Figure 2. Always employ precision alignment practices, and don’t assume your alignment practices are acceptable just because the vibration reading don’t indicate a fault. (Source: Ludeca)
What do you do once you’ve identified a misalignment problem? “The typical report will cite an appropriate degree of shaft misalignment if the abnormal vibration is seen in the data,” explains Azima DLI’s Watts. “The recommendation and included commentary suggest that inspections be carried out in order of practicality and convenience. For example, one can begin by using a dial indicator to check for shaft axial or radial runout and inspecting the mounting and foundation integrity. Then the shaft should be checked for misalignment versus the specification for that machine. The coupling may need to be disassembled and inspected. If the problem remains unsolved, or depending on the machine and the circumstance, it may be worth the additional effort and expense to perform more detailed testing and troubleshooting on-site using phase analysis.

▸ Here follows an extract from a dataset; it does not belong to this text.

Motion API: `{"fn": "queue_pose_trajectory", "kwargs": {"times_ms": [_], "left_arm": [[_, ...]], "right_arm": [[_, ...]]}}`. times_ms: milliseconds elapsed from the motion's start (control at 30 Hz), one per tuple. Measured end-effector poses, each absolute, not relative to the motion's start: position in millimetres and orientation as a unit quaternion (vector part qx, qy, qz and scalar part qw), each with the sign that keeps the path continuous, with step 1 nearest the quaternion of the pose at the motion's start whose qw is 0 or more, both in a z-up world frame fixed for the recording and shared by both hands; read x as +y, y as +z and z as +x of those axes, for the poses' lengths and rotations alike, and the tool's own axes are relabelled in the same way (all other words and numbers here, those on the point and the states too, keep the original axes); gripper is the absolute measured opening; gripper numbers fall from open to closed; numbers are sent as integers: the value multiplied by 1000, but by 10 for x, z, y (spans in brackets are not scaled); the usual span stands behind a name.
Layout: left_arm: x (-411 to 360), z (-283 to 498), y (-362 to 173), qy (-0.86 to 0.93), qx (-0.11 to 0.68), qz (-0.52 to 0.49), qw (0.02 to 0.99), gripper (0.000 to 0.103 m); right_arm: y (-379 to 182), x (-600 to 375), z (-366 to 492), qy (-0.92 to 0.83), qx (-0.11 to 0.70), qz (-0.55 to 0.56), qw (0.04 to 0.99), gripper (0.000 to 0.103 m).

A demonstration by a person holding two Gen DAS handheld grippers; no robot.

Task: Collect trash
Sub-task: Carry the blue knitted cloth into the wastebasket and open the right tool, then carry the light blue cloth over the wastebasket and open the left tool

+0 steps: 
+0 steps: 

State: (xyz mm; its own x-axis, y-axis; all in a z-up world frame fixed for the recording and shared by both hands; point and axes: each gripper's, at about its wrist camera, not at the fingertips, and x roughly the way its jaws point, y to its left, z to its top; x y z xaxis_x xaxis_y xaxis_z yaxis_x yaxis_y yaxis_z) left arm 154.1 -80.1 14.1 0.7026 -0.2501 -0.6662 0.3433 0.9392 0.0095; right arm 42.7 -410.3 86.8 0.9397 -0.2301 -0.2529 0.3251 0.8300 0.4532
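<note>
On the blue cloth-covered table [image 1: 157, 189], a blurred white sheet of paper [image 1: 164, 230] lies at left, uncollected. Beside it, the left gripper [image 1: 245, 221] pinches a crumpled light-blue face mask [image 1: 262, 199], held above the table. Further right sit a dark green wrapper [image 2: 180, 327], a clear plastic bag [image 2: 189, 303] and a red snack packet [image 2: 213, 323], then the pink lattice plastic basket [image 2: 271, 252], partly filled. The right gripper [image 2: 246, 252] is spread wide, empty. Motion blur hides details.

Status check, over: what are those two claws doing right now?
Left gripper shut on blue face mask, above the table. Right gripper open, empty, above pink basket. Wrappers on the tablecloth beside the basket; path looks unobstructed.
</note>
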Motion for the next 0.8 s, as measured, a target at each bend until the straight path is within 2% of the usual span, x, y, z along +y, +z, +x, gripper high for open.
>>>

Mobius Institute’s Tranter offers one more important comment to consider. “There is no guarantee that the vibration will change if the machine is misaligned,” he notes (Figure 2). “Experiments have been performed, on test rigs but also on larger real machines, where the machines have been deliberately misaligned, and yet the vibration did not change either at all or in a significant enough way that would alert a vibration analyst. Therefore, the golden rule is to employ precision alignment practices and not to assume that your alignment practices are acceptable just because the vibration readings do not indicate that a fault exists.”